_What is being asked_.
Print nothing except the lines of the listing below from the line with "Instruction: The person" to the line with "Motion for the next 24", each exactly as written, both ends included.

----- Information given

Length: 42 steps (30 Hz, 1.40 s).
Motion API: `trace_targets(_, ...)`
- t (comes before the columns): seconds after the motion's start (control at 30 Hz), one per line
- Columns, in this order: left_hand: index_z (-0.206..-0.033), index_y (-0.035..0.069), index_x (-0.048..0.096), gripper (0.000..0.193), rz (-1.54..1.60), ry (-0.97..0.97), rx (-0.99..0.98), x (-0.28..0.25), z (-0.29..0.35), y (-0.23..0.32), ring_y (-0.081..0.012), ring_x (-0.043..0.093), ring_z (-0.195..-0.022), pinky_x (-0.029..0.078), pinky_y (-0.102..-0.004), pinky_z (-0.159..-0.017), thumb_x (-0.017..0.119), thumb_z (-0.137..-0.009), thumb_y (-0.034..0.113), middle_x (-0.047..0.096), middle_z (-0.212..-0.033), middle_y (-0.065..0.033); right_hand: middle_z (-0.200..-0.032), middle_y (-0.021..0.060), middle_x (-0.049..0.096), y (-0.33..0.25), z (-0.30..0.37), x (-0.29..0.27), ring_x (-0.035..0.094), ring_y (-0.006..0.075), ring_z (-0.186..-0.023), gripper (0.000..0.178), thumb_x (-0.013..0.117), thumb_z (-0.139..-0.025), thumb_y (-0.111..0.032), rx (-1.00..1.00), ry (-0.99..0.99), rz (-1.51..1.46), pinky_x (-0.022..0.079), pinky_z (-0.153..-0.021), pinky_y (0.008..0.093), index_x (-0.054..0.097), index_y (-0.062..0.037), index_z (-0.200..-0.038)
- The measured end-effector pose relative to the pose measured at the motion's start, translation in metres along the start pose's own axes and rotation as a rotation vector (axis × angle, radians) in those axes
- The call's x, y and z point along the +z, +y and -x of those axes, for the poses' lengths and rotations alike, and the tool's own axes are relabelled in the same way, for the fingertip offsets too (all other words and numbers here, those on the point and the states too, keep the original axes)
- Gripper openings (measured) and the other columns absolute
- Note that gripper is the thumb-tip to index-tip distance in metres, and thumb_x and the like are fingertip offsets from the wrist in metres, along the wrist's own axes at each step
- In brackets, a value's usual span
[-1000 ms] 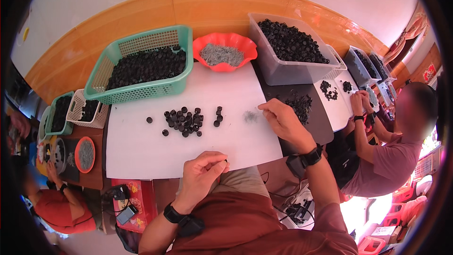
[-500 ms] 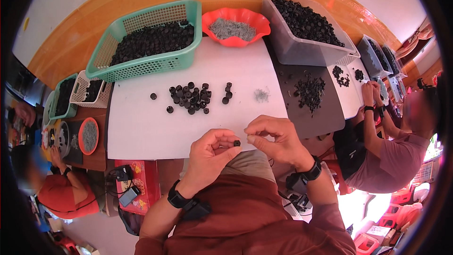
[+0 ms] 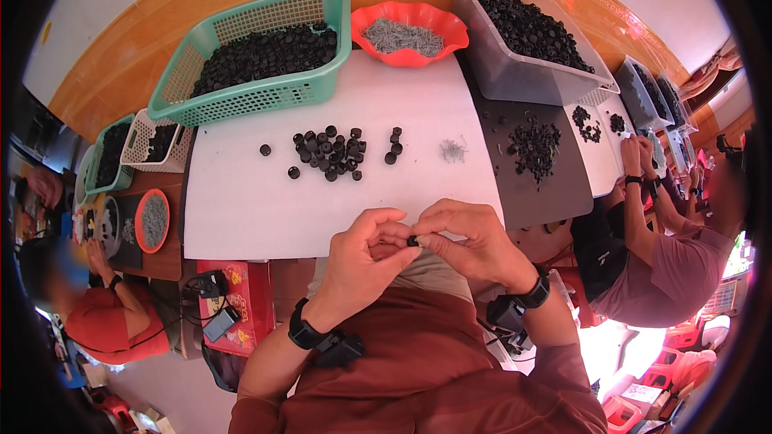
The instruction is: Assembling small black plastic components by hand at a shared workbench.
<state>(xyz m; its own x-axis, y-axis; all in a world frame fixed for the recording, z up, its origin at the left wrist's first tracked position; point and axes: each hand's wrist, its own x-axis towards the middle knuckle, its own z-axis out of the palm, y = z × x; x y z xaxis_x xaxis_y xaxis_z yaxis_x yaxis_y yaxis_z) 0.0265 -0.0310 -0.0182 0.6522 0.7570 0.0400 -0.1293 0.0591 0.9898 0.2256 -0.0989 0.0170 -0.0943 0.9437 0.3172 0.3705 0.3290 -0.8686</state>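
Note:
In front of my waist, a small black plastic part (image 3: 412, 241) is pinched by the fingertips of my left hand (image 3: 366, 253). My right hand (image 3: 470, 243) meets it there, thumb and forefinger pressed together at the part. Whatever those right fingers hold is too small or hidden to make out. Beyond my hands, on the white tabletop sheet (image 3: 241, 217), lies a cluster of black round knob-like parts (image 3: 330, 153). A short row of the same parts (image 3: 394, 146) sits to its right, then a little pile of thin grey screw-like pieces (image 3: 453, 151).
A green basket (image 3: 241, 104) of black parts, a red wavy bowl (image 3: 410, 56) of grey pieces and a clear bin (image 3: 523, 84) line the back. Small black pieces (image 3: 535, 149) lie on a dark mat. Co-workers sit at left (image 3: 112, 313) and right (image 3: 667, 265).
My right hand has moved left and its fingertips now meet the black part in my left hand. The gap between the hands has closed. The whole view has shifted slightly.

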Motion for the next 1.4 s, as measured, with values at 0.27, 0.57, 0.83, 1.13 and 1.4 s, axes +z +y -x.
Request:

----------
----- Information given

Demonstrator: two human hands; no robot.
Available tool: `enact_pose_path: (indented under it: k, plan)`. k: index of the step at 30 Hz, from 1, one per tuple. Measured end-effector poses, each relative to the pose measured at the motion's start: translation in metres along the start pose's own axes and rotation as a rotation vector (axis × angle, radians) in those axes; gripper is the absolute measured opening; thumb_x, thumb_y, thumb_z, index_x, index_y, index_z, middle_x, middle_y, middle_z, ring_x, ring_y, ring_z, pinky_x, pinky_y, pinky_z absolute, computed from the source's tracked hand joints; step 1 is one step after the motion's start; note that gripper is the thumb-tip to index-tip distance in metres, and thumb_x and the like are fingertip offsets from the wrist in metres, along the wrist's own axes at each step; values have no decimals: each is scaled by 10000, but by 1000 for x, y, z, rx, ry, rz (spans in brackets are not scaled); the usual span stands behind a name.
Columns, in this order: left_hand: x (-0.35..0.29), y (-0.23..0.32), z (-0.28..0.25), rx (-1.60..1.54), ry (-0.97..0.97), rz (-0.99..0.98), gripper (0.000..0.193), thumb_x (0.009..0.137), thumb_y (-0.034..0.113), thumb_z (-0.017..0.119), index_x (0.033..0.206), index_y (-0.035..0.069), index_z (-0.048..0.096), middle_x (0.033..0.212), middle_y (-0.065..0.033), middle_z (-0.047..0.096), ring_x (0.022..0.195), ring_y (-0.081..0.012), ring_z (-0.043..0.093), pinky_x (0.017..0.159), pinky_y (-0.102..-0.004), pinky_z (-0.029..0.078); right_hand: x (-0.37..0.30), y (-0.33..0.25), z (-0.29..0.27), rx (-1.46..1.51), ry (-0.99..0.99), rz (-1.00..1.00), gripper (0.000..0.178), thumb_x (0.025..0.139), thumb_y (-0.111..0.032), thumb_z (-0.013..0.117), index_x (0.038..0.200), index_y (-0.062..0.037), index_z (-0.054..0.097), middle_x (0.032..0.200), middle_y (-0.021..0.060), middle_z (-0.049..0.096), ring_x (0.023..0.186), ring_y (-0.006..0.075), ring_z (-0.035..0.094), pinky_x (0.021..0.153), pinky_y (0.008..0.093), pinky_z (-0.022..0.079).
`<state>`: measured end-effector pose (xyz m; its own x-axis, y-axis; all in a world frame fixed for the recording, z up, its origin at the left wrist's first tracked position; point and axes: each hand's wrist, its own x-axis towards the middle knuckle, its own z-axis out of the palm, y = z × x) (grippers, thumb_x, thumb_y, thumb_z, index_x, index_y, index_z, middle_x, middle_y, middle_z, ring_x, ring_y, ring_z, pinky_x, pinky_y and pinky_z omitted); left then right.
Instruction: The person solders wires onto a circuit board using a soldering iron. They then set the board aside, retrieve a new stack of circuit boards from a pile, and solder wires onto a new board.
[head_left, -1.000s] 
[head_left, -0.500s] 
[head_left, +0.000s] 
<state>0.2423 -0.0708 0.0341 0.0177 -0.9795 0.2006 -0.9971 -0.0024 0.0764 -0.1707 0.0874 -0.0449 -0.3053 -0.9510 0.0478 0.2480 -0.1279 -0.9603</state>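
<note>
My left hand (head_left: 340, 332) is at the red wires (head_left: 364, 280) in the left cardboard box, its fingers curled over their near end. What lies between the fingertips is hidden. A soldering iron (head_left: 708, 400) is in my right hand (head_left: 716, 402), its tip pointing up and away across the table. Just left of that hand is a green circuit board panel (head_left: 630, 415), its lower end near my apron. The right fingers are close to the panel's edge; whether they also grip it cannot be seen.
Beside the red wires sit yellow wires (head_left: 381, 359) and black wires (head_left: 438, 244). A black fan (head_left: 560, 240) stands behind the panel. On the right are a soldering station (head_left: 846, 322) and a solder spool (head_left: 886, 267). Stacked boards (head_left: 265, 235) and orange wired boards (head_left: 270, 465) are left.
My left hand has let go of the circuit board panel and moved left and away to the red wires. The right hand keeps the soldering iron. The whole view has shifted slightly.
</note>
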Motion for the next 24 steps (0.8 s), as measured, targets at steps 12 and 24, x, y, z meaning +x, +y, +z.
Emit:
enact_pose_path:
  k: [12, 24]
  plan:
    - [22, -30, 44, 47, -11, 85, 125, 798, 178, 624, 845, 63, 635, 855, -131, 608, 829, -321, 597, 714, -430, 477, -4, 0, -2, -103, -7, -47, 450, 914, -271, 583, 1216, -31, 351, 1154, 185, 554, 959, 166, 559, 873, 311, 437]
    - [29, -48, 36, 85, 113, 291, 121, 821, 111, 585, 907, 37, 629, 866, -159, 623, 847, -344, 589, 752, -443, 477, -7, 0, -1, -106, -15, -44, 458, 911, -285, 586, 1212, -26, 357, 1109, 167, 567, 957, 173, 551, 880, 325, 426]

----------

_Response area_.
Instruction: The person solders wires onto a circuit board using a soldering iron. They then set the board aside, retrieve a new stack of circuit boards from a pile, and solder wires onto a new board.
[head_left, -1.000s] 
[head_left, -0.500s] 
[head_left, +0.000s] 
<state>0.2423 -0.0708 0.0341 0.0177 -0.9795 0.2006 -0.9971 -0.0024 0.0764 -0.1707 0.0874 -0.0449 -0.3053 -0.9510 0.0478 0.2480 -0.1279 -0.9603</state>
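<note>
My left hand (head_left: 340, 332) is at the red wires (head_left: 364, 280) in the left cardboard box, its fingers curled over their near end. What lies between the fingertips is hidden. A soldering iron (head_left: 708, 400) is in my right hand (head_left: 716, 402), its tip pointing up and away across the table. Just left of that hand is a green circuit board panel (head_left: 630, 415), its lower end near my apron. The right fingers are close to the panel's edge; whether they also grip it cannot be seen.
Beside the red wires sit yellow wires (head_left: 381, 359) and black wires (head_left: 438, 244). A black fan (head_left: 560, 240) stands behind the panel. On the right are a soldering station (head_left: 846, 322) and a solder spool (head_left: 886, 267). Stacked boards (head_left: 265, 235) and orange wired boards (head_left: 270, 465) are left.
My left hand has let go of the circuit board panel and moved left and away to the red wires. The right hand keeps the soldering iron. The whole view has shifted slightly.
</note>
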Motion for the next 24 steps (0.8 s), as measured, targets at steps 12 and 24, x, y, z meaning +x, +y, +z.

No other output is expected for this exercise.